● ASSIGNMENT
For the listing below, report all lines that hold the word "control".

● INPUT FOR THIS TASK
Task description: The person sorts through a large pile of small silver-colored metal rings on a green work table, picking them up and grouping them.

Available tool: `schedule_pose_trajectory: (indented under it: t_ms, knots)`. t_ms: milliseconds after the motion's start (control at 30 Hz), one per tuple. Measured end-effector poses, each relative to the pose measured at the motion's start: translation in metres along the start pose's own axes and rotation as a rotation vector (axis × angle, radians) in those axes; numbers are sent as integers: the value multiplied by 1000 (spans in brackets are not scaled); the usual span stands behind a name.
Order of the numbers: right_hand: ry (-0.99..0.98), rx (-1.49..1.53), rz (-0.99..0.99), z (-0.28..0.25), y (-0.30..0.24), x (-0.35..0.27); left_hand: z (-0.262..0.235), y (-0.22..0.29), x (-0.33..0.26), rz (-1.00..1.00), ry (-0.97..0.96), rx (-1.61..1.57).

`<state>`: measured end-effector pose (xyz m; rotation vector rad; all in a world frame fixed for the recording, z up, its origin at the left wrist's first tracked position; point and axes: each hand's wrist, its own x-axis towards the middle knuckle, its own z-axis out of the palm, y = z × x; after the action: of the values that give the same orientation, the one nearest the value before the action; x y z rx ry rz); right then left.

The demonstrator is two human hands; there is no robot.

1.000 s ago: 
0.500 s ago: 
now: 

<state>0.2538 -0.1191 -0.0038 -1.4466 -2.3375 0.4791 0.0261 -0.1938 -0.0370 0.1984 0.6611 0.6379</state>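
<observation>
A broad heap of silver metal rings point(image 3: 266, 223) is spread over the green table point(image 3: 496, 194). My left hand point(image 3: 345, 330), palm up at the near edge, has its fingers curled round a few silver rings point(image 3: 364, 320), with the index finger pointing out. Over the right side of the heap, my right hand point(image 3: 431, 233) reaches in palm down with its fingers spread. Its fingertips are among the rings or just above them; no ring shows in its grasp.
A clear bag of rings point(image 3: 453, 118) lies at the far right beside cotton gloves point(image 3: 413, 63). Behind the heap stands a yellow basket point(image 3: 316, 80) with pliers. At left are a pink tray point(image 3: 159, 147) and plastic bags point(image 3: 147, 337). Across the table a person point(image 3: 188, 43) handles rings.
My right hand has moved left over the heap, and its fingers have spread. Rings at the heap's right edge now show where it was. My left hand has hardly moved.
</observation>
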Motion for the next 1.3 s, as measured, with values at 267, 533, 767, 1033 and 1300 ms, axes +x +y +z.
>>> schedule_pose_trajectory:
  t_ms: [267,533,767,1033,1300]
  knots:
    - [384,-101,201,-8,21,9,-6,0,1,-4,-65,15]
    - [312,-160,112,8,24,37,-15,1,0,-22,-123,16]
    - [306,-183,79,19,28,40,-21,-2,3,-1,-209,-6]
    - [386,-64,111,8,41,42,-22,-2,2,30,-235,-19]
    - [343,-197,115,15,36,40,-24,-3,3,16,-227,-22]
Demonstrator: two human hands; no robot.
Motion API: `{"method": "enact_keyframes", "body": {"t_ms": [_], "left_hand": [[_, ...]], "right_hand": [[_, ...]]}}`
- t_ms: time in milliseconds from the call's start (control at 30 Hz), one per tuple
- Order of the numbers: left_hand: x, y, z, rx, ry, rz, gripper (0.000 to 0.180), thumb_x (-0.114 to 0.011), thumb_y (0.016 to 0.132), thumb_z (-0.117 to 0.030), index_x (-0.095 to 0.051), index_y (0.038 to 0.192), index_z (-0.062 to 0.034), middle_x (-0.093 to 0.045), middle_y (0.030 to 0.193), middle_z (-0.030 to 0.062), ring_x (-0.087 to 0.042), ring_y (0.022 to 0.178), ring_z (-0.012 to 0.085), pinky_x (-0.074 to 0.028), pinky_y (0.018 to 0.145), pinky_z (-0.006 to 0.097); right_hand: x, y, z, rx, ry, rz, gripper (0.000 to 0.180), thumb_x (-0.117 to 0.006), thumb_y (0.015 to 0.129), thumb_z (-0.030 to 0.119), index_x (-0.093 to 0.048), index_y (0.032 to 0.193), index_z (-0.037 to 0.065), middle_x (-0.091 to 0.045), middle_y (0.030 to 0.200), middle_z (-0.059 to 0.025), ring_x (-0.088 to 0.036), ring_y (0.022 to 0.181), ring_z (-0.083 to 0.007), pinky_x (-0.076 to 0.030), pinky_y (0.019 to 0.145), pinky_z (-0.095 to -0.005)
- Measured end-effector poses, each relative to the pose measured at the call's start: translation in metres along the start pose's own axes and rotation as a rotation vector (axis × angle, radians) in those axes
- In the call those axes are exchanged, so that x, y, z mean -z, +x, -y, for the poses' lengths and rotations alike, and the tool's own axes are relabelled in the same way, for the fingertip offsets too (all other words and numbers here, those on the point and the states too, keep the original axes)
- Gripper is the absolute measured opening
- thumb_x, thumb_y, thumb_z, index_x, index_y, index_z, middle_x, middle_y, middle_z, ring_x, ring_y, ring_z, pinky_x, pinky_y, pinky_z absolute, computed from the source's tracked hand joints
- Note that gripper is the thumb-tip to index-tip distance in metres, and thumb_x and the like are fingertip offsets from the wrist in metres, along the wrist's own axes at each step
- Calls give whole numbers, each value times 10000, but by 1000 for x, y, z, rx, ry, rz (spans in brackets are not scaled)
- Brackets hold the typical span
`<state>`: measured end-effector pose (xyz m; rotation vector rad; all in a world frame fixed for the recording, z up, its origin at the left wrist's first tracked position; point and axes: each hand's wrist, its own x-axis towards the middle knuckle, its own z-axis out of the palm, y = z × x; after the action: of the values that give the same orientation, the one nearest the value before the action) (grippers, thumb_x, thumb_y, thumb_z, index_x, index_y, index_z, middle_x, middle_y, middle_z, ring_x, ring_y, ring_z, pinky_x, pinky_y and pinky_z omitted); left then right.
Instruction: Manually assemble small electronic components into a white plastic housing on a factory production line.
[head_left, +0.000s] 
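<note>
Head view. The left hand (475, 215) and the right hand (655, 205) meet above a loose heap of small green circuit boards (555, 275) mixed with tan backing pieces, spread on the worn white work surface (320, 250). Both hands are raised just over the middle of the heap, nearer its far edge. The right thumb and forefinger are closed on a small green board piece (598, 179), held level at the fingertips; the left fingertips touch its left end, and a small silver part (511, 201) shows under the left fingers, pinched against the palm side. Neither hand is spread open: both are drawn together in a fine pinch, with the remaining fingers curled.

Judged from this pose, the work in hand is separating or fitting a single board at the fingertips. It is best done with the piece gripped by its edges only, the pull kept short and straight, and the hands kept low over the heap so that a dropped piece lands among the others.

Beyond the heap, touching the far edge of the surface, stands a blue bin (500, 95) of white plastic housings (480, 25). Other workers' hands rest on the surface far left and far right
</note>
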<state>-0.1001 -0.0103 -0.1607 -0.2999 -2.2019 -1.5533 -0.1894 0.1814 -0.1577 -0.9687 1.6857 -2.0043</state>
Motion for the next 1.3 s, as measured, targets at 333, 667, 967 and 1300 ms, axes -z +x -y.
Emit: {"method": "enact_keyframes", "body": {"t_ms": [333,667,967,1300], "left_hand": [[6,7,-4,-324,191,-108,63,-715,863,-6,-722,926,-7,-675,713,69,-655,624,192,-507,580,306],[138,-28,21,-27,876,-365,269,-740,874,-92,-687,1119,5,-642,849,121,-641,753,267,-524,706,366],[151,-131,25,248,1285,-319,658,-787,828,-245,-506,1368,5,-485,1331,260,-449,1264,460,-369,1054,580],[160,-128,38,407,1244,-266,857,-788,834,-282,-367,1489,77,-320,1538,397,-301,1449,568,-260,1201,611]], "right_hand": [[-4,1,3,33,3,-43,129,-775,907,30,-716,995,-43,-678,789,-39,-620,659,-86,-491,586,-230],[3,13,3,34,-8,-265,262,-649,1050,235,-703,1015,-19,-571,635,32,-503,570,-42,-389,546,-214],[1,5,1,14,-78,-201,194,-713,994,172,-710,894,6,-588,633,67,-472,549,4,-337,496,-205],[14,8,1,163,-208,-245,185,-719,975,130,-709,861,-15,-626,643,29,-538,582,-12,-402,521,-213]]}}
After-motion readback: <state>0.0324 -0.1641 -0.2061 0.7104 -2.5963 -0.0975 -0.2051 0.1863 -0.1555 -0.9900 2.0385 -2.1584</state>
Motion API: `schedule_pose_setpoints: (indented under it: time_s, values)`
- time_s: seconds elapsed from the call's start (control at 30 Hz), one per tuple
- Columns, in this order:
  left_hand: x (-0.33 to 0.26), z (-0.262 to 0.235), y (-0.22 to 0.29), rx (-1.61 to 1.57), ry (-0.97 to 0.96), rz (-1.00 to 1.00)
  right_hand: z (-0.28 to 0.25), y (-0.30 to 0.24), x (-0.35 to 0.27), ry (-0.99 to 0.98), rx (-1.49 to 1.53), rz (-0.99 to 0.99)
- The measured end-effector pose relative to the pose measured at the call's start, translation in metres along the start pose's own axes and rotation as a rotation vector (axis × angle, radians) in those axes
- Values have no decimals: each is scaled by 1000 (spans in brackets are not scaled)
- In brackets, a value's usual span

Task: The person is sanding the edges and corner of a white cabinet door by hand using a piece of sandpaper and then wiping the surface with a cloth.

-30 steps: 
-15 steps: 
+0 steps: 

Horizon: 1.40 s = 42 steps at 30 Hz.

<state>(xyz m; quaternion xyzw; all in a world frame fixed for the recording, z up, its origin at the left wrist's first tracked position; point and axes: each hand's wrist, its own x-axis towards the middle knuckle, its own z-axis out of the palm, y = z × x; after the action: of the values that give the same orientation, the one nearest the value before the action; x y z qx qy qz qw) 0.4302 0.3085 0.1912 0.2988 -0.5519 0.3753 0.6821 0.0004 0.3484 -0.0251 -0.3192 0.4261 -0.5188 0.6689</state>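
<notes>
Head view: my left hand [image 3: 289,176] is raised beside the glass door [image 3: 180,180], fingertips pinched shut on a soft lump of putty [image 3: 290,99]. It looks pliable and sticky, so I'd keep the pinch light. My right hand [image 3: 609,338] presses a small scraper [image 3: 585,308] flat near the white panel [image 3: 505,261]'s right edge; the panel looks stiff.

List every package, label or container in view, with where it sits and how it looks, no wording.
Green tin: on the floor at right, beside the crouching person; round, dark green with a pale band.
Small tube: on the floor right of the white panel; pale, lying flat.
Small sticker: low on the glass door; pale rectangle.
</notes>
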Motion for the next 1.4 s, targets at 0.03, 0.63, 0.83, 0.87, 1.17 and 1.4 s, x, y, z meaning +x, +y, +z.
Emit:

● RESPONSE AREA
Available tool: `schedule_pose_trajectory: (indented under it: t_ms, knots)`. t_ms: milliseconds after the motion's start (control at 30 Hz), one per tuple. Measured end-effector poses, each relative to the pose measured at the motion's start: translation in metres along the start pose's own axes and rotation as a rotation vector (axis × angle, radians) in those axes; numbers are sent as integers: the value multiplied by 1000 (spans in brackets are not scaled); the usual span stands behind a name.
- t_ms: time in milliseconds from the call's start (control at 30 Hz), one per tuple
- time_s: seconds elapsed from the call's start (control at 30 Hz), one per tuple

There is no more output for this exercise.